Alcohol may boost heart health.

Some research has suggested that low to moderate alcohol consumption can have heart health benefits by improving cholesterol and blood pressure levels while reducing heart attack risk, according to a 2018 review published in Molecules.

"Much has been made of the potential heart benefits of drinking red wine due to its antioxidants, especially a polyphenol called resveratrol. However, the studies on resveratrol are mixed," says Comite. "Some show it reduces LDL cholesterol and inflammation while others show no benefits."

The Cons

Alcohol may spike liver disease risk.

"Alcohol consumption increases the risk of liver disease, including hepatocellular carcinoma and cirrhosis (liver failure)," cautions Selter. "Also, the risk of these liver conditions increases if [someone] has hepatitis B or C." According to a 2020 meta-review published in The American Journal of Gastroenterology, one drink per day showed an elevated risk for liver cirrhosis in women. In addition, drinking five or more drinks daily was associated with a significantly increased risk for all adults they studied.

Alcohol can increase risk for diabetes.

Since many alcoholic beverages are high in sugars (e.g., mixed drinks, wine, beer), regularly consuming excessive amounts of alcohol can increase the risk of developing type 2 diabetes. That's because high sugar intake from alcohol can lead to insulin resistance. Additionally, alcohol may lower testosterone levels, which are associated with higher diabetes risk in women.

Alcohol may elevate cancer risk.

"Any amount of alcohol can pose a health risk," cautions Comite. "Even light drinking (one drink or less daily) can raise the risk of esophageal cancer and other cancers." In addition, the National Cancer Institute states that the more alcohol you drink, the more your risk of developing alcohol-related cancers increases over time. Cancers associated with regular alcohol consumption include head and neck, breast, colorectal, esophageal and liver.

Frequently Asked Questions

1. What are signs that you are drinking too much alcohol?

The Centers for Disease Control and Prevention defines heavy drinking as eight or more drinks per week for women or 15 or more per week for men. "Signs you're drinking too much include consuming more alcohol to achieve the same physical effect, drinking more frequently, drinking to the point of blacking out, drinking alone and missing events or responsibilities to drink," says Selter.

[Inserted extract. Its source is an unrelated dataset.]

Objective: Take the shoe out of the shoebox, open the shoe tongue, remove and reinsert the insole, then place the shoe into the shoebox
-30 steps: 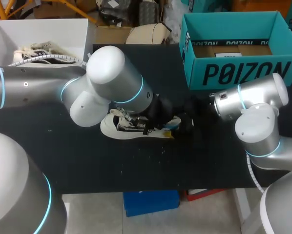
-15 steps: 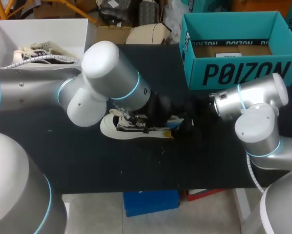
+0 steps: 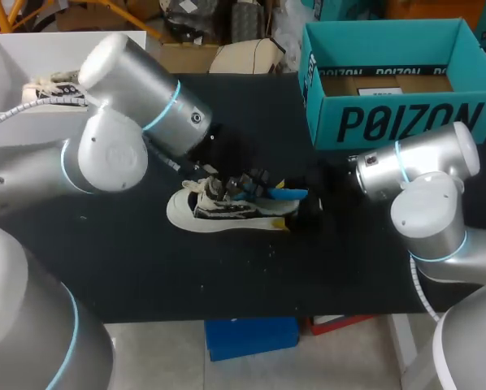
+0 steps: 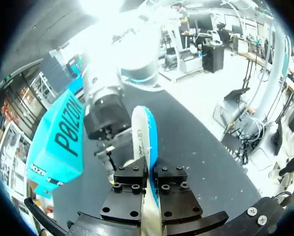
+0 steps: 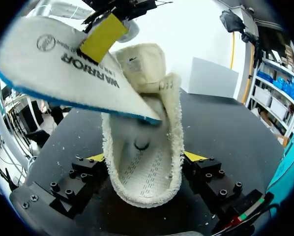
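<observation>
Cream fabric shoe (image 3: 219, 213) lies near the centre of the black worktop (image 3: 145, 268), toe toward 9 o'clock, heel toward 3 o'clock. I note my right fingers (image 3: 308, 208) at the heel end, entering from 3 o'clock. Seen from the right wrist, they stand wide, one yellow tip (image 5: 193, 156) against each side of the fleecy collar, so the shoe is gripped between them. My left arm (image 3: 105, 154) enters from 9 o'clock and reaches over the shoe. My left fingers (image 4: 137, 179) are narrow and clamp the insole (image 4: 144, 132), white with a blue edge, held edge-on between them. From the right wrist the insole hangs tilted above the shoe's mouth, its lower end over the opening; I cannot tell whether that end touches the lining. Teal shoebox (image 3: 389, 122) stands open at 1 o'clock, well apart from the shoe, with brown card showing inside.
</observation>
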You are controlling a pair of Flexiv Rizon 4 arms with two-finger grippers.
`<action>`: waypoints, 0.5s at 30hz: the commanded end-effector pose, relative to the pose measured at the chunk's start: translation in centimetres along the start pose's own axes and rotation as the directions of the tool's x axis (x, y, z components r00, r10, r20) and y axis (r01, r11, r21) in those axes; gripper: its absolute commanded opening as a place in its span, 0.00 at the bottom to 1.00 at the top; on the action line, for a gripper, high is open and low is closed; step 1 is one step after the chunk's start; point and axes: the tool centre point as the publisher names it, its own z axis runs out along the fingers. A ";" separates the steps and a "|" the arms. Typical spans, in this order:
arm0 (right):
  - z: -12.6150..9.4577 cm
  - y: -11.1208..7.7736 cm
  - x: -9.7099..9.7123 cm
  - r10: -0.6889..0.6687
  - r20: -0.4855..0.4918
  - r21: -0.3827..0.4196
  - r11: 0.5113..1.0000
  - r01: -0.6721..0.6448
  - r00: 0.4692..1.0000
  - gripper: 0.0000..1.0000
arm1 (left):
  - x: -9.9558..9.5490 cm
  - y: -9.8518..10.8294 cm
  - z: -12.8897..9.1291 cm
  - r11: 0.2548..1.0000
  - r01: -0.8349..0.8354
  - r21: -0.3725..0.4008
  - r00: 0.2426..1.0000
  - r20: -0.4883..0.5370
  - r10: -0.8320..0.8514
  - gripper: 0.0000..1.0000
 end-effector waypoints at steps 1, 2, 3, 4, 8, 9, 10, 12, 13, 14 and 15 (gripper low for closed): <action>0.4 -0.3 -0.2 0.001 0.000 0.001 1.000 -0.001 1.000 0.00 | -1.3 -2.5 -1.8 0.968 -0.062 0.243 0.998 -0.007 0.066 0.00; 0.4 -0.3 -0.2 0.001 0.000 0.001 1.000 -0.001 1.000 0.00 | -1.8 -3.5 -2.0 0.962 -0.071 0.264 0.997 -0.008 0.076 0.00; 0.4 -0.3 -0.2 0.001 0.000 0.001 1.000 -0.001 1.000 0.00 | -2.3 -4.5 -2.3 0.951 -0.079 0.297 0.996 -0.011 0.087 0.00; 0.4 -0.3 -0.2 0.001 0.000 0.001 1.000 -0.001 1.000 0.00 | -2.8 -5.6 -2.6 0.947 -0.062 0.315 0.997 -0.020 0.072 0.00; 0.4 -0.3 -0.2 0.001 0.000 0.001 1.000 -0.001 1.000 0.00 | -5.0 -10.2 -3.7 0.863 -0.082 0.499 0.987 -0.081 0.141 0.00; 0.4 -0.3 -0.2 0.001 0.000 0.001 1.000 -0.001 1.000 0.00 | -5.4 -11.1 -4.2 0.833 -0.092 0.545 0.982 -0.091 0.167 0.00; 0.4 -0.3 -0.2 0.001 0.000 0.001 1.000 -0.001 1.000 0.00 | -5.9 -12.1 -4.8 0.805 -0.092 0.586 0.974 -0.114 0.194 0.00; 0.4 -0.3 -0.2 0.001 0.000 0.001 1.000 -0.001 1.000 0.00 | -6.4 -13.1 -5.4 0.758 -0.105 0.644 0.961 -0.129 0.243 0.00; 0.4 -0.3 -0.2 0.001 0.000 0.001 1.000 -0.001 1.000 0.00 | -6.4 -13.1 -5.4 0.758 -0.105 0.644 0.961 -0.129 0.243 0.00; 0.4 -0.3 -0.2 0.001 0.000 0.001 1.000 -0.001 1.000 0.00 | -6.4 -13.1 -5.4 0.758 -0.105 0.644 0.961 -0.129 0.243 0.00; 0.4 -0.3 -0.2 0.001 0.000 0.001 1.000 -0.001 1.000 0.00 | -6.4 -13.1 -5.4 0.758 -0.105 0.644 0.961 -0.129 0.243 0.00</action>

Other signs include alcohol cravings, alcohol negatively affecting your relationships and an inability to quit drinking despite wanting to.

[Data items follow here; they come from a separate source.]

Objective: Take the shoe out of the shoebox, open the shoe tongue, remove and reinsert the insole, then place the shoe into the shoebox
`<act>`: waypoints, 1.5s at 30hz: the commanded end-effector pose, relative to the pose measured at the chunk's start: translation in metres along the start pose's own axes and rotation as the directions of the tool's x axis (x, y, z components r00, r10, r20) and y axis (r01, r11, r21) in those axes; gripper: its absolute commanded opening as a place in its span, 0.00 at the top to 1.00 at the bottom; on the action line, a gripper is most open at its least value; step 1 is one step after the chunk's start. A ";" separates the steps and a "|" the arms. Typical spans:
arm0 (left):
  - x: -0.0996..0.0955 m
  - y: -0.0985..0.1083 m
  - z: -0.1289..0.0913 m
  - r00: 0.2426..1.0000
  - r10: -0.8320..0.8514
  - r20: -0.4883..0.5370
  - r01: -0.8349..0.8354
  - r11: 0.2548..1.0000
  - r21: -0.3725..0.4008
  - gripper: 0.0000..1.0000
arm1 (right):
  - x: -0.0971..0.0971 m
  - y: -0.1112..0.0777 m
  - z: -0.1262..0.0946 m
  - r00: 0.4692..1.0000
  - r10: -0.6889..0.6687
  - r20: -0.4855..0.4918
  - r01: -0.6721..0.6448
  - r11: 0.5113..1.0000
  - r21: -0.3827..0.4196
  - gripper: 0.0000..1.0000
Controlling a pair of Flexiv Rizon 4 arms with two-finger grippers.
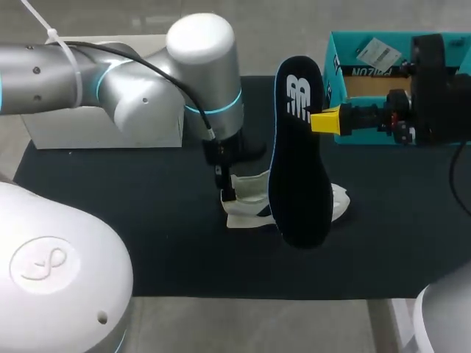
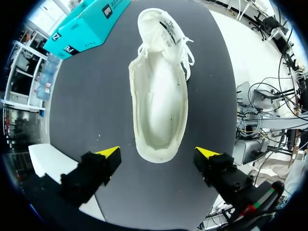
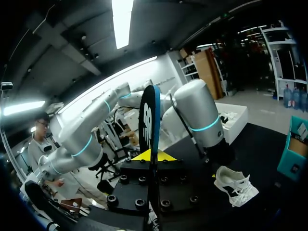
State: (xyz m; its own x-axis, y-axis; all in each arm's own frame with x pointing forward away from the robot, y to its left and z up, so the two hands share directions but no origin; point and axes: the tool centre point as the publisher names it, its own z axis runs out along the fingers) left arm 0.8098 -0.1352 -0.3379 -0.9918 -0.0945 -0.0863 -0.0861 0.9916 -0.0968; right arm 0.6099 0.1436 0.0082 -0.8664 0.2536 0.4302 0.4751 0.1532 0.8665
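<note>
Far L on the dark table (image 1: 110,220) sits a white box (image 1: 103,125), partly hidden behind the L arm (image 1: 147,88), which comes in from the L side and bends down toward mid-table. The L tool (image 1: 224,180) (image 2: 159,153) is open: its 2 yellow-tipped fingers (image 2: 109,153) stand wide apart, 1 on each side of the heel of the shoe (image 1: 246,198) (image 2: 159,96), w/ neither touching it. The shoe is white and stands on its sole at mid-table, outside the shoebox (image 1: 335,81). Seen from the L wrist, its opening is spread wide, the pale inside is bare w/ no insole in it, and the laces lie loose toward the toe, which points away from the L tool. Just R of it in the head view, the black insole (image 1: 298,169) (image 3: 150,120) hangs in the air, upright, logo side toward the camera, covering the shoe's mid part. The R tool (image 1: 324,120) (image 3: 153,155) is clamped on the insole's edge near its upper end, coming in from the R; in the R wrist view the insole stands edge-on btwn the 2 fingers. The shoe (image 3: 236,185) shows lower down beyond it. Far R, at the table's back corner, stands the teal shoebox (image 2: 82,26) (image 3: 293,154), open on top, well apart from the shoe.
</note>
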 end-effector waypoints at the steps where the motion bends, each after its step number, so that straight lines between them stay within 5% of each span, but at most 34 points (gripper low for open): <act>1: -0.001 0.000 0.000 1.000 0.003 -0.003 -0.003 1.000 -0.004 0.00 | -0.002 0.002 0.004 1.000 0.001 -0.002 -0.001 1.000 0.003 1.00; 42: -0.001 0.000 -0.002 1.000 0.005 0.000 -0.005 1.000 -0.020 0.00 | -0.002 0.002 0.004 1.000 0.001 -0.002 -0.001 1.000 0.003 1.00; 45: -0.003 -0.004 -0.017 1.000 -0.002 0.010 0.002 1.000 0.027 0.00 | -0.002 0.002 0.004 1.000 0.001 -0.002 -0.001 1.000 0.003 1.00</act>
State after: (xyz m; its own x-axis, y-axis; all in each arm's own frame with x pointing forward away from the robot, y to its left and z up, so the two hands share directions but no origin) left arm 0.8135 -0.1425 -0.3305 -0.9905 -0.1052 -0.0892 -0.0954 0.9896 -0.1074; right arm 0.6103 0.1438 0.0082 -0.8663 0.2535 0.4304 0.4753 0.1534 0.8663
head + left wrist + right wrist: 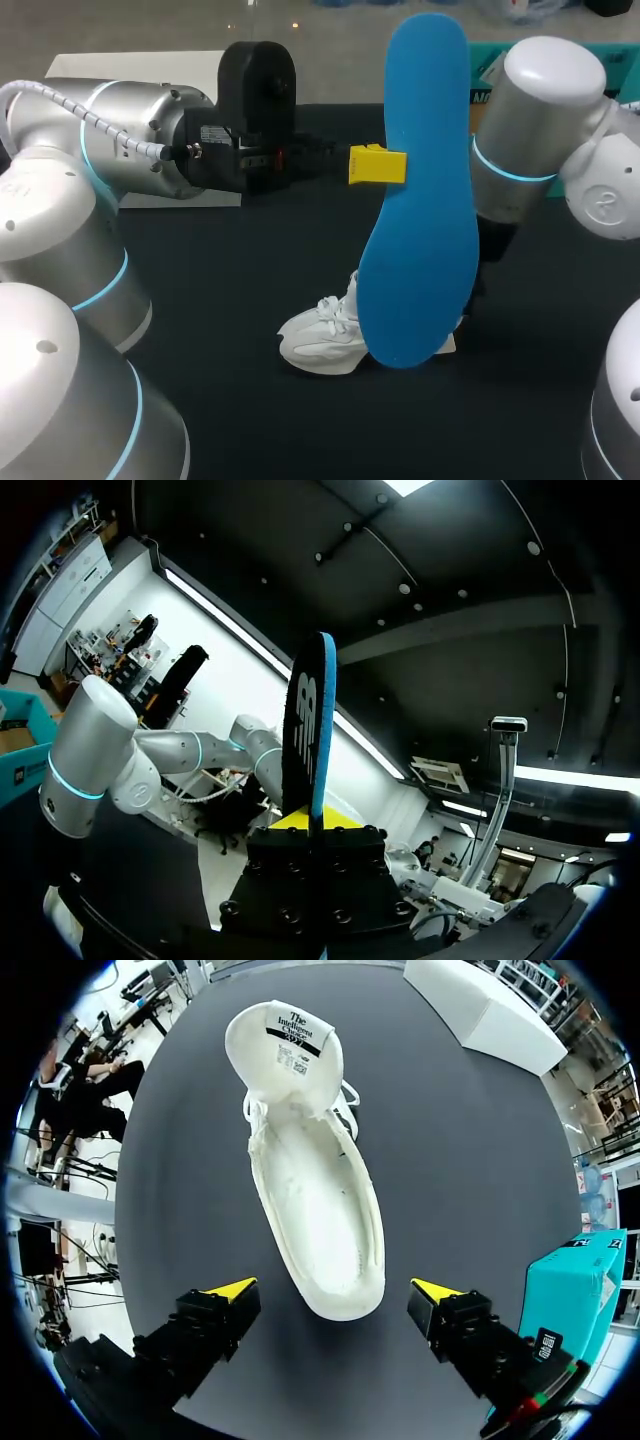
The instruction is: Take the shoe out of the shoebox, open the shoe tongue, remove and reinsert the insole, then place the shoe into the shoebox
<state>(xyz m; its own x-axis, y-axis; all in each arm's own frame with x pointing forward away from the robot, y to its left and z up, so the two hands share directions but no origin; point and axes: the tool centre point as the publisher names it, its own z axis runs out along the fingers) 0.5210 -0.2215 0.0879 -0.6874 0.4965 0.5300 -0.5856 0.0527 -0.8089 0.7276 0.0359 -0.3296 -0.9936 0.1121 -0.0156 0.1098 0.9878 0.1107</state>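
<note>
Looking down from the head view, I see my left pincer clenched on the blue insole, pinching it by its long edge. It holds the insole upright above the table, so the sole hangs free of everything. The white shoe lies on the dark surface below this pincer, partly behind the insole's lower end. My right arm comes in over the shoe. The insole hides that arm's fingers here, so from this angle I cannot tell how they stand.

In the left wrist view, the insole stands edge-on, rising straight ahead from between the tips of my left pincer, which press on its two flat faces. I judge that this grip keeps the floppy sole stiff and aimed for sliding back in.

In the right wrist view, my right pincer is released. Its yellow tips stand wide on either side of the shoe's heel and seem to touch nothing. The shoe lies under and ahead of it, toe pointing away. The tongue is folded forward, clear of the opening, and the footbed is bare. The teal shoebox sits just beside one finger, probably kept near for the final placing. I take this hover to be readiness to steady the heel while the insole goes back in.
</note>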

2. Can you drink alcohol if you have heart disease?

Depending on the extent of your heart disease, low to moderate alcohol consumption may be acceptable. However, speak with your doctor or cardiologist and follow their advice. "In general, we advise against regular alcohol consumption in patients who suffer from heart disease," says Selter. "Also, alcohol might not be safe to use with the medications required to treat heart disease."

3. How does alcohol affect your heart health?

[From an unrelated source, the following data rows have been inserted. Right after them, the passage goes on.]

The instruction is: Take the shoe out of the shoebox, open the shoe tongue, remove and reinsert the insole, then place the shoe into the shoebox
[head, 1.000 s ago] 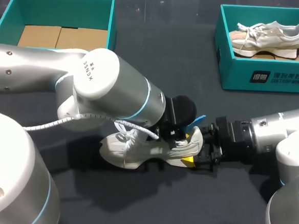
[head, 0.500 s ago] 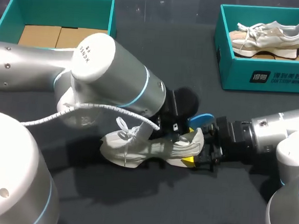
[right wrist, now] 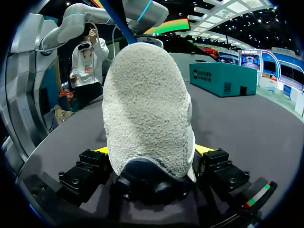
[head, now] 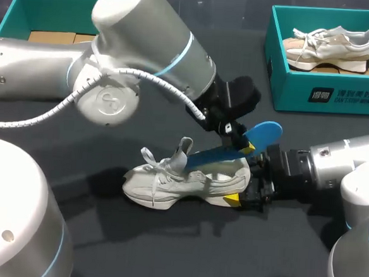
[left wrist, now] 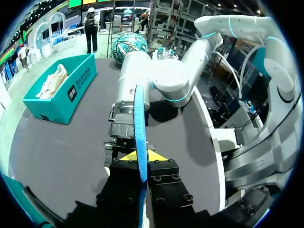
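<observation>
While our left gripper [head: 240, 138] pinches the blue insole [head: 261, 134] just right of the frame's centre, its lower end slants down into the opening of the shoe [head: 168, 185]. Our right gripper [head: 241, 192] clamps the shoe's heel against the table at lower centre. We judge this to be the removal step, nearly done. Next we should draw the insole clear of the collar, keep the heel pinned, then feed it back in toe first.
</observation>
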`<state>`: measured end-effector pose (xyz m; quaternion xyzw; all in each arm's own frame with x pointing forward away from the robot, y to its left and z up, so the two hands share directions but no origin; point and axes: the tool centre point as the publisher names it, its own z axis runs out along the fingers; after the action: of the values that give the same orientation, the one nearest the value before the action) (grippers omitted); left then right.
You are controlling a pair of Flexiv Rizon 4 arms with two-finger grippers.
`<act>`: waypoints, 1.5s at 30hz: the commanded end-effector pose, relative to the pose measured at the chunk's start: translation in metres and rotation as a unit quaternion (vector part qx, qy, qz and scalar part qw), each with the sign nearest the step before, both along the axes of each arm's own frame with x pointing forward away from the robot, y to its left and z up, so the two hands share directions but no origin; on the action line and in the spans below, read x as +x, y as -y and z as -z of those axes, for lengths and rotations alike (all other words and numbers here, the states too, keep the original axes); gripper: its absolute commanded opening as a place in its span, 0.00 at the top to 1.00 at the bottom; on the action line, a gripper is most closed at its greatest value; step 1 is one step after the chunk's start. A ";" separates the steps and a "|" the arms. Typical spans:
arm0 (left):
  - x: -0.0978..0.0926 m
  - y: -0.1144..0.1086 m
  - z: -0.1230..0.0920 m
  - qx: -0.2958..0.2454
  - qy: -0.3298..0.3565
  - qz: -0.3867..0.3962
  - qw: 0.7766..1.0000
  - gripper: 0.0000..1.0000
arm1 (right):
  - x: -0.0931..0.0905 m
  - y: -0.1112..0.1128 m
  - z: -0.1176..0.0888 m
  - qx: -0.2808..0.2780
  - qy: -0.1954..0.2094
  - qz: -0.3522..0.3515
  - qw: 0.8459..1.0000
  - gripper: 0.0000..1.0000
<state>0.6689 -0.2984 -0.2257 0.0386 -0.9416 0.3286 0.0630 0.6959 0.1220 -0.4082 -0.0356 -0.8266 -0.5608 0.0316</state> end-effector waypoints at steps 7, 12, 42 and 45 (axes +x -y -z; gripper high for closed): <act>-0.009 0.013 -0.056 -0.054 -0.065 0.050 0.995 1.00 | -0.001 -0.001 0.000 -0.002 0.000 0.001 1.000 1.00; -0.015 0.017 -0.081 -0.075 -0.082 0.041 0.993 1.00 | -0.001 -0.001 0.000 -0.002 0.000 0.001 1.000 1.00; -0.045 -0.009 -0.227 -0.299 -0.083 0.005 0.951 1.00 | -0.001 -0.001 0.000 -0.002 0.000 0.001 1.000 1.00; -0.047 -0.015 -0.233 -0.305 -0.087 0.003 0.948 1.00 | -0.001 -0.001 0.000 -0.002 0.000 0.001 1.000 1.00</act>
<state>0.6238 -0.3130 0.0089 0.0397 -0.8023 0.5747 0.1565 0.6959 0.1219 -0.4082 -0.0357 -0.8266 -0.5608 0.0316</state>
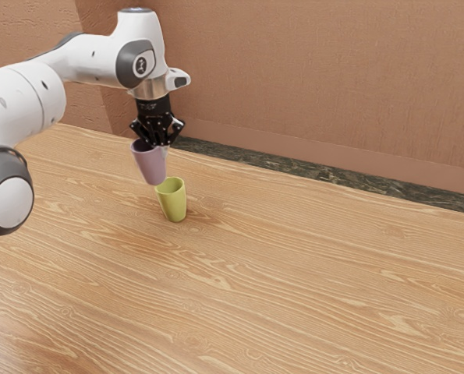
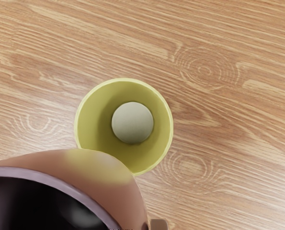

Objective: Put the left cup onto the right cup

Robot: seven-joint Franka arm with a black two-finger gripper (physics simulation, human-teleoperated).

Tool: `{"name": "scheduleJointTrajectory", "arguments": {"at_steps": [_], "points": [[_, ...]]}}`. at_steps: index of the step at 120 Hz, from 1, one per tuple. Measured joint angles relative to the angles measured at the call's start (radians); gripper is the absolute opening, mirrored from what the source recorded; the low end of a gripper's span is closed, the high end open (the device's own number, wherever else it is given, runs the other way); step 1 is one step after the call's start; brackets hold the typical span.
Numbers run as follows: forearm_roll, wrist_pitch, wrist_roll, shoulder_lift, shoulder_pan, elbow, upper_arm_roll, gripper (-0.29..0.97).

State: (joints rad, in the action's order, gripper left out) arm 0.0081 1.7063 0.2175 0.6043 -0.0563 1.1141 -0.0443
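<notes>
A lilac cup [image 1: 150, 164] hangs tilted in the air, and my black gripper [image 1: 155, 140] is shut on its rim. Its base hovers just above and to the exterior view's left of a yellow-green cup [image 1: 171, 199], which stands upright on the wooden table [image 1: 294, 265]. In the wrist view the held lilac cup [image 2: 80, 187] looms large and blurred right under my hand, overlapping the rim of the yellow-green cup [image 2: 124, 124], whose open mouth faces up at me.
A dark stone strip [image 1: 333, 175] runs along the table's far edge below a brown wall [image 1: 333, 70]. My white arm [image 1: 29, 101] comes in from the exterior view's left.
</notes>
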Motion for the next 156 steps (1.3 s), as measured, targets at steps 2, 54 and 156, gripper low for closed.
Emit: {"name": "scheduleJointTrajectory", "arguments": {"at_steps": [2, 54, 156], "points": [[0.000, 0.001, 0.001, 0.005, -0.001, -0.006, 0.000, -0.10], [-0.004, 0.027, 0.028, 0.084, -0.013, -0.090, 0.024, -0.10], [-0.006, 0.085, 0.051, 0.122, -0.028, -0.094, 0.038, -0.10]]}}
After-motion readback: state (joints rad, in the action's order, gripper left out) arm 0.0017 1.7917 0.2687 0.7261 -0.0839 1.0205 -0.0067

Drinking more than the recommended amounts of alcohol regularly can negatively affect your heart health and lead to several health problems, including cardiomyopathy (weakening of the heart muscle), irregular heartbeat, high blood pressure and increased stroke risk.

4. Can you reverse alcohol damage?

If your alcohol-related health conditions are detected early on, it's possible to reverse the damage done. For example, high blood pressure related to excessive alcohol consumption may improve once alcohol consumption has stopped. However, other conditions like cancer or cardiomyopathy can be treated but not reversed by abstaining from alcohol.

The Bottom Line

Drinking alcohol is deeply ingrained in our social fabric. While enjoying the occasional adult beverage can be a fun and enjoyable way to relax and socialize, the latest research suggests that any amount of alcohol may be bad for your health. If you choose to drink alcohol responsibly, limit your intake to one or two drinks per day for optimal heart health.